Il était une fois l’homme : la France préhistorique

Un être courbé sous le poids de sa lourde massue, vêtu de peaux de bêtes, hirsute, vivant dans une caverne où brûle un maigre feu pendant que des brontosaures et autres dinosaures passent aux abords de son foyer : telle est l’image caricaturale que l’on donne généralement de l’époque préhistorique et de ses habitants. Certes, la préhistoire est une période primitive, un temps d’évolution sur des millénaires, mais si l’homme avait été plus évolué qu’on veut bien nous le faire croire ?
Depuis le XIXe siècle, époque qui voit la naissance d’une nouvelle science, celle de la préhistoire, les scientifiques se lancent, au fil des découvertes archéologiques, dans de multiples conjectures, avances des hypothèses, posent des questions, entreprennent des débats sans fin. Pourtant, dès l’époque romaine, Diodore de Sicile et Lucrèce décrivent un homme primitif, sauvage, nomade, se nourrissant de baies et de fruits. Si cette première hypothèse est loin d’être fausse, elle reste incomplète et seule l’archéologie -et toutes les sciences qui en découlent- pourront un jour répondre clairement à cette question : qui était l’homme préhistorique ?
Comme eux, partons donc à la recherche de nos ancêtres qui, il y a des milliers d’années, ont peuplé et domestiqué une terre que l’on appelle maintenant la France…
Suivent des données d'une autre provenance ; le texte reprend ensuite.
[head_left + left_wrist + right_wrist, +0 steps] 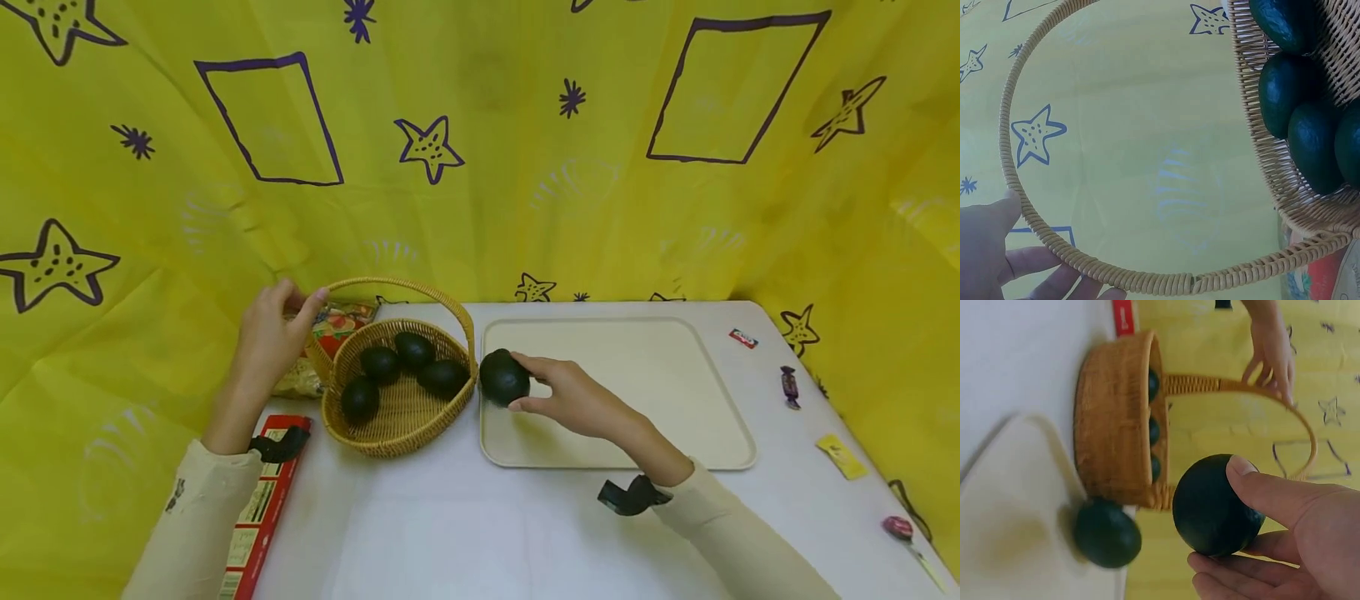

L’homme de Neandertal : une brute épaisse ?

Statue de l'homme de Neandertal, désormais à l'entrée du musée national de la Préhistoire, aux Eyzies.
Statue de l’homme de Neandertal, désormais à l’entrée du musée national de la Préhistoire, aux Eyzies.

En 1856, près de Neander, en Allemagne, les archéologues mettaient au jour le crâne d’un homme préhistorique : l’homme de Neandertal. Apparu vers 100000 avant J.-C., il est assez semblable à l’Homo sapiens sapiens (c’est-à-dire nous) : il mesure 1m65 environ, a les muscles du dos et les pectoraux très développés, une mâchoire à peine plus allongée, un front incliné et un crâne plus allongé. Fondamentalement, il est donc très proche de l’homme « historique ». Pourtant, durant des années, il aura, y compris dans les milieux spécialisés, la réputation d’être une grosse brute primitive.